Hard on the heels of a brutal year for solar stocks, the early days of 2009 are so far putting out a good share of negative news: sell recommendations from research analysts, a dire outlook from LDK, and Evergreen Solar shuttering a pilot plant.
Investors, though, are shutting their ears to the bad news. Evergreen was only slightly down and LDK ended Tuesday slightly up.
Or maybe it’s the case that the brutal selloff from last year was in part pricing in the news from this week.
Monday night, LDK LDK came out with its dispiriting guidance for the quarter just ended and for the coming year. It lowered its revenue guidance in its fourth quarter from a midpoint of $560 million to $430 million. Wafer shipments will fall from 265 megawatts to 250 megawatts, and gross margins will fall from 11.5 percent to 19.5 percent.For 2009, LDK sees revenue at a midpoint of $2.4 million, down from earlier expectations of $3 billion.
Early Tuesday morning, LDK shares tumbled as much as 11 percent on that news, but what looked like a short squeeze left the stock up 1 percent on the day at $14.99.
Evergreen also had bad news – it closed its Marlboro, Mass. pilot plant on Dec. 31. Not only did Evergreen bury the news in a press release trumpeting “continued progress” at a separate plant, it neglected to mention that shutting it could cost as much as $30 million this year. That detail was saved for an SEC filing, which the Cleantech Group noticed. Update: The move was expected, but the costs disclosed – as much as $30 million, including severance for some workers – are hitting at a hard time for solar companies. Evergreen also said shipments in the fourth quarter would be at the low end of guidance. Analysts at Oppenheimer and Thomas Weisel said they see a tough road ahead for the company.
Evergreen’s stock moved down 9 percent this morning. But as with LDK, it recovered, closing the day down 1.7 percent. Considering the disclosure came after ESLR had rallied 28 percent in the previous five trading days, it held up under the bad news pretty well.
Meanwhile, some analysts stepped forward with grim forecasts for the sector this year. JPMorgan’s Christopher Blansett openly urged investors to sell solar stocks because prices of solar panels and modules would keep falling for much of the year.
Blansett warned investors not to expect a recovery in solar stocks in the event of a broader economic rebound in 2009, as solar subsidies may have peaked in 2008 when Germany and Spain primarily drove demand. He expects solar subsidies to decline significantly in this year, forcing prices to drop between 25 and 40 percent compared to last year.
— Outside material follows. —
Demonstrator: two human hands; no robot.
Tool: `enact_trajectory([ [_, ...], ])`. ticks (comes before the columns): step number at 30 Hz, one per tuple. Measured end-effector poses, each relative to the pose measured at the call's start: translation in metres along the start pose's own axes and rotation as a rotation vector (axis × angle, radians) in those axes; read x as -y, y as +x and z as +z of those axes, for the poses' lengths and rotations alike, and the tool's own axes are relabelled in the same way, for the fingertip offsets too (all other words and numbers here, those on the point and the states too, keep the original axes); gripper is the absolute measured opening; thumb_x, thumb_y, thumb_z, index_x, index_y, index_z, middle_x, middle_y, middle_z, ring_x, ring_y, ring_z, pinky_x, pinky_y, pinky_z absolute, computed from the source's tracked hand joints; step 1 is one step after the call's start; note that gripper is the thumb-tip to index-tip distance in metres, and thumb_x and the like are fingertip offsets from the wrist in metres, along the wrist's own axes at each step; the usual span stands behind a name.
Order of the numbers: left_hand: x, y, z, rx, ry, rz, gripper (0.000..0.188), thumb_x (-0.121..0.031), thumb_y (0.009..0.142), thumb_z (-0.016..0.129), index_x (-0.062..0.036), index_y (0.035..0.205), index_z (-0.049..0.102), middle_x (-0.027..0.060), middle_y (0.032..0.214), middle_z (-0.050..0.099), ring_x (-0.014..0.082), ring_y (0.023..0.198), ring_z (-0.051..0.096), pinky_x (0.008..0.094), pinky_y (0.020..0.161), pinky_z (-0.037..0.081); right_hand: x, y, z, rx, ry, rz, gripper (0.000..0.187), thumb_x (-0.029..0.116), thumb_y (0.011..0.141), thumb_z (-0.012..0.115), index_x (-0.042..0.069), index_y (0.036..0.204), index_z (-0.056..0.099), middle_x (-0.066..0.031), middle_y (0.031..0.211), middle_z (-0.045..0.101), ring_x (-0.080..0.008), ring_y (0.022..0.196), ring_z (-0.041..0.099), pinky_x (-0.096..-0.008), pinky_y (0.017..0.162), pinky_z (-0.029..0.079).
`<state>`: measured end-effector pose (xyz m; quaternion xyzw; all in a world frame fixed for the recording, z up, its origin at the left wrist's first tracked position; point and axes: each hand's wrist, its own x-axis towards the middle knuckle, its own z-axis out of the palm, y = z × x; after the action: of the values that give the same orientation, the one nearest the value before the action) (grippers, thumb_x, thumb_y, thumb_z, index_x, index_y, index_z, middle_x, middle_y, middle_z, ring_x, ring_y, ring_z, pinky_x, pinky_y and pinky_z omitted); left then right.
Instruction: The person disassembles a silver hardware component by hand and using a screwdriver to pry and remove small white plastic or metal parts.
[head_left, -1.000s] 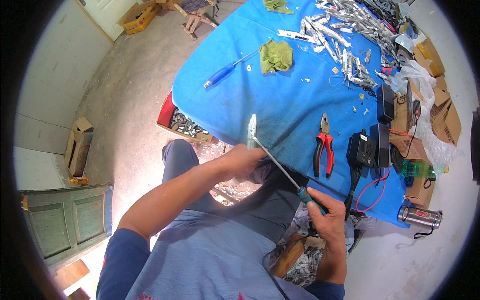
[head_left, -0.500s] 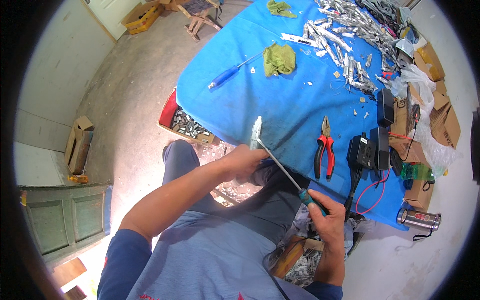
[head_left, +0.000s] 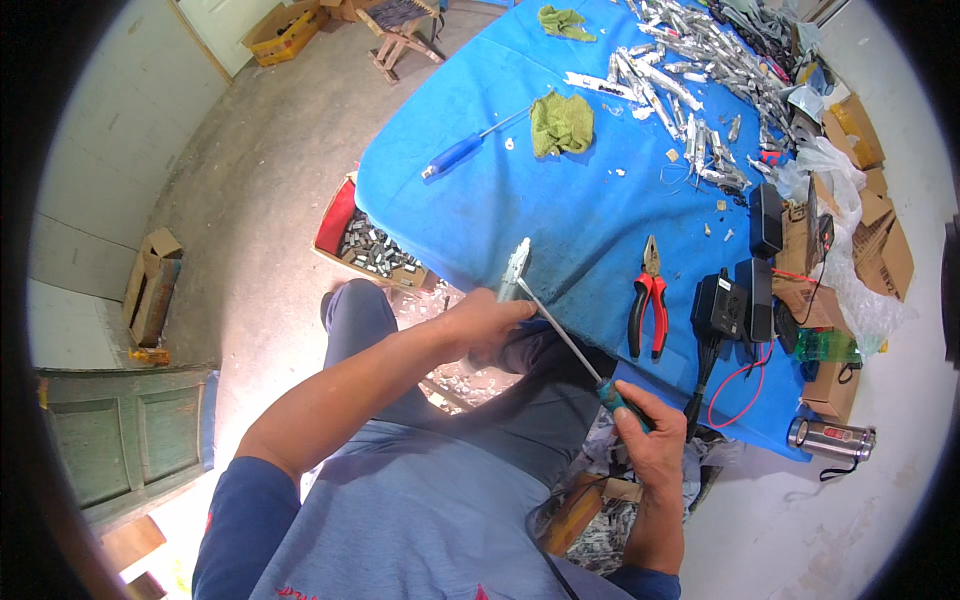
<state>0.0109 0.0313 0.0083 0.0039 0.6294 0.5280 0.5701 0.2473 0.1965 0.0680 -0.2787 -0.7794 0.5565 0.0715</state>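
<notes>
My left hand (head_left: 487, 322) is closed round a slim white-and-grey strip-like part (head_left: 515, 262), whose upper end sticks out above the fingers at the table's near edge. In my right hand (head_left: 647, 425) is the teal handle of a screwdriver (head_left: 568, 340). Its long metal shaft slants up to the left, and the tip lies at the strip-like part just beside my left thumb. Whether the tip is pushed into the part, I cannot tell. Pliers with red-and-black handles (head_left: 648, 300) rest on the blue cloth to the right of the shaft.
Across the blue-covered table (head_left: 430, 215) lie a blue screwdriver (head_left: 455, 157), a green rag (head_left: 562, 124) and a heap of similar strip-like parts (head_left: 700, 75). Black boxes with cables (head_left: 722, 305) and a steel flask (head_left: 832, 438) stand right. A box of small metal pieces (head_left: 375, 245) sits below the left edge.
The part's upper end leans slightly more to the right. Both hands keep nearly the same place and grip; the whole view has shifted a little.
</notes>
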Motion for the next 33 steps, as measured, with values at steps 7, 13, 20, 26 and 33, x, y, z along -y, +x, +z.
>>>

Finally, Blansett added that constrained credit markets could “bring the alternative energy industry to a screeching halt if access to capital is not made more available.”
While investors followed that advice with some solar issues (Solarfun fell 4 percent, SunPower 6 percent), others didn’t (Hoku rallied 8 percent, GT Solar 6 percent.) This sector an especially unpredictable, even irrational one. But for now it seems it’s remaining fairly resilient in the face of some otherwise daunting news.